▸ YOUR INSTRUCTIONS
Copy each line below exactly.

▸ RECORDED DATA
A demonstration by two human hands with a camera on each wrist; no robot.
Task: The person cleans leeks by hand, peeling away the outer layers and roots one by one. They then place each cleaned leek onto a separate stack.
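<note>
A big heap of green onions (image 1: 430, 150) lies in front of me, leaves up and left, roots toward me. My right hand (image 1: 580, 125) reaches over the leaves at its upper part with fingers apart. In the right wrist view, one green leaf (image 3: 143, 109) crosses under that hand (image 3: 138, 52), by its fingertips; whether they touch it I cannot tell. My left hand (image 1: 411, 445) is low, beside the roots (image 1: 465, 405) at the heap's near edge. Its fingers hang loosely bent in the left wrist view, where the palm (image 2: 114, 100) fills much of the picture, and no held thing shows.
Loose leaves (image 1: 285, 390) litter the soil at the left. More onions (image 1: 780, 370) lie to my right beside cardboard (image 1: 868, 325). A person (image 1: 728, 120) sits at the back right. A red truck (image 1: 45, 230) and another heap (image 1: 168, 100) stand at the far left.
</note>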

▸ ANSWER TO THIS TASK
A demonstration by two human hands with a camera on each wrist; no robot.
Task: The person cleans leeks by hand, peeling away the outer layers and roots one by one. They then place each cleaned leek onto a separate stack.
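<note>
A big heap of green onions (image 1: 430, 150) lies in front of me, leaves up and left, roots toward me. My right hand (image 1: 580, 125) reaches over the leaves at its upper part with fingers apart. In the right wrist view, one green leaf (image 3: 143, 109) crosses under that hand (image 3: 138, 52), by its fingertips; whether they touch it I cannot tell. My left hand (image 1: 411, 445) is low, beside the roots (image 1: 465, 405) at the heap's near edge. Its fingers hang loosely bent in the left wrist view, where the palm (image 2: 114, 100) fills much of the picture, and no held thing shows.
Loose leaves (image 1: 285, 390) litter the soil at the left. More onions (image 1: 780, 370) lie to my right beside cardboard (image 1: 868, 325). A person (image 1: 728, 120) sits at the back right. A red truck (image 1: 45, 230) and another heap (image 1: 168, 100) stand at the far left.
</note>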

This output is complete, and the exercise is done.